(Items from a dataset)
━━━━━━━━━━━━━━━━━━━━

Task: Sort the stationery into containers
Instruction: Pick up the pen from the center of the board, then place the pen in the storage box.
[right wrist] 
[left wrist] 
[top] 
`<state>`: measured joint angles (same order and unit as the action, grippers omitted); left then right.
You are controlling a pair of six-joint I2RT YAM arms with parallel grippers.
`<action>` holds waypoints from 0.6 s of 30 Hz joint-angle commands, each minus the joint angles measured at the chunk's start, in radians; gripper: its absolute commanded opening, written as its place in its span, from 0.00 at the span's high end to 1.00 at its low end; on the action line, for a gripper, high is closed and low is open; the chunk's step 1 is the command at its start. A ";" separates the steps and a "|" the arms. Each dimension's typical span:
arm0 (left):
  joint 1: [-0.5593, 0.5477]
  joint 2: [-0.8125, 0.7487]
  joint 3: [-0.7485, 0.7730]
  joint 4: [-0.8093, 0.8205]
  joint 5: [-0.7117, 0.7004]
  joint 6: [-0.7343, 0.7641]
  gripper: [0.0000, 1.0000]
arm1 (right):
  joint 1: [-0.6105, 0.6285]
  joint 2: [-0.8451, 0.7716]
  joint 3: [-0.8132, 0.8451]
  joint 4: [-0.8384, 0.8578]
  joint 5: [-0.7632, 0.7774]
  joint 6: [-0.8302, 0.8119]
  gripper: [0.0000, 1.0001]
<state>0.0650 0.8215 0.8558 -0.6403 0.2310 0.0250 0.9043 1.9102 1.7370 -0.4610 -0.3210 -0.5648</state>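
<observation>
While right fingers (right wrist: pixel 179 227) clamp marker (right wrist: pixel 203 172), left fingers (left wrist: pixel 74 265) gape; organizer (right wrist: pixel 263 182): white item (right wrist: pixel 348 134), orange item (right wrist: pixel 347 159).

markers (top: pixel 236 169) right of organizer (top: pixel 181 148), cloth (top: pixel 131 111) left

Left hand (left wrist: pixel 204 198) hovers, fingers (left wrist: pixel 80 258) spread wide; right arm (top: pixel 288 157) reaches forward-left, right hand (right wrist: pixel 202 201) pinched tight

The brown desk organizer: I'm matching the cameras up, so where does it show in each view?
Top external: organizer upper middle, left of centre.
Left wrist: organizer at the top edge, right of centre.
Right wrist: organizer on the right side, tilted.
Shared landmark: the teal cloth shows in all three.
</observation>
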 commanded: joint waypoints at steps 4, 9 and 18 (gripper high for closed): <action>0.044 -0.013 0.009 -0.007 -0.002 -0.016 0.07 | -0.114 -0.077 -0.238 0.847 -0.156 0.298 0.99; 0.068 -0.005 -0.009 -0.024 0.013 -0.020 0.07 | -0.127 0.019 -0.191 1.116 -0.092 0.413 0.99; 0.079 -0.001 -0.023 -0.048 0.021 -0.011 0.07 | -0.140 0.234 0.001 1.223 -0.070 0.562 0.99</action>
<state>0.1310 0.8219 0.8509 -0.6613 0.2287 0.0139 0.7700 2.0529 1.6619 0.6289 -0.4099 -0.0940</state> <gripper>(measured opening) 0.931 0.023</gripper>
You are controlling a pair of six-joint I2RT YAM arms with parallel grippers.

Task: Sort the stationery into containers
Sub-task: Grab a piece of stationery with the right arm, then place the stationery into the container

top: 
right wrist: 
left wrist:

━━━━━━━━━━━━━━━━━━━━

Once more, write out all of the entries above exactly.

Exercise answer.
Task: Sort the stationery into containers
Instruction: Pick up the pen from the center of the board, then place the pen in the storage box.
[right wrist] 
[left wrist] 
[top] 
`<state>`: measured joint angles (same order and unit as the action, grippers omitted); left then right.
You are controlling a pair of six-joint I2RT YAM arms with parallel grippers.
`<action>` holds waypoints from 0.6 s of 30 Hz joint-angle commands, each minus the joint angles measured at the chunk's start, in radians; gripper: its absolute commanded opening, written as its place in its span, from 0.00 at the span's high end to 1.00 at its low end; on the action line, for a gripper, high is closed and low is open; the chunk's step 1 is the command at its start. A ";" separates the steps and a "|" the arms. Each dimension's typical span:
arm0 (left):
  joint 1: [-0.5593, 0.5477]
  joint 2: [-0.8125, 0.7487]
  joint 3: [-0.7485, 0.7730]
  joint 4: [-0.8093, 0.8205]
  joint 5: [-0.7117, 0.7004]
  joint 6: [-0.7343, 0.7641]
  gripper: [0.0000, 1.0000]
arm1 (right):
  joint 1: [-0.6105, 0.6285]
  joint 2: [-0.8451, 0.7716]
  joint 3: [-0.8132, 0.8451]
  joint 4: [-0.8384, 0.8578]
  joint 5: [-0.7632, 0.7774]
  joint 6: [-0.8302, 0.8119]
  gripper: [0.0000, 1.0001]
<state>0.0650 0.8215 0.8558 -0.6403 0.2310 0.0250 0.9043 1.9102 1.7370 -0.4610 -0.3210 -0.5648</state>
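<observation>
While right fingers (right wrist: pixel 179 227) clamp marker (right wrist: pixel 203 172), left fingers (left wrist: pixel 74 265) gape; organizer (right wrist: pixel 263 182): white item (right wrist: pixel 348 134), orange item (right wrist: pixel 347 159).

markers (top: pixel 236 169) right of organizer (top: pixel 181 148), cloth (top: pixel 131 111) left

Left hand (left wrist: pixel 204 198) hovers, fingers (left wrist: pixel 80 258) spread wide; right arm (top: pixel 288 157) reaches forward-left, right hand (right wrist: pixel 202 201) pinched tight

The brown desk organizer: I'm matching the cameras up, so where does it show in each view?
Top external: organizer upper middle, left of centre.
Left wrist: organizer at the top edge, right of centre.
Right wrist: organizer on the right side, tilted.
Shared landmark: the teal cloth shows in all three.
</observation>
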 commanded: joint waypoints at steps 4, 9 and 18 (gripper high for closed): <action>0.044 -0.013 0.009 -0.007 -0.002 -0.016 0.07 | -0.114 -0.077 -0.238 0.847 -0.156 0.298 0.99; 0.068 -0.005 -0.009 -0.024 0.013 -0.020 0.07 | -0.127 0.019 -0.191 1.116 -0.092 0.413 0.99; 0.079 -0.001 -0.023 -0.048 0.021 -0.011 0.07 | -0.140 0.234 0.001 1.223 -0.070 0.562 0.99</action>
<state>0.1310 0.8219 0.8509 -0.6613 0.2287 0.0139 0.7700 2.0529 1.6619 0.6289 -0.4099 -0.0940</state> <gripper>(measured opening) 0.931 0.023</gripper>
You are controlling a pair of six-joint I2RT YAM arms with parallel grippers.

Task: Sort the stationery into containers
Sub-task: Grab a piece of stationery with the right arm, then place the stationery into the container

top: 
right wrist: 
left wrist:

There is nothing further to the answer.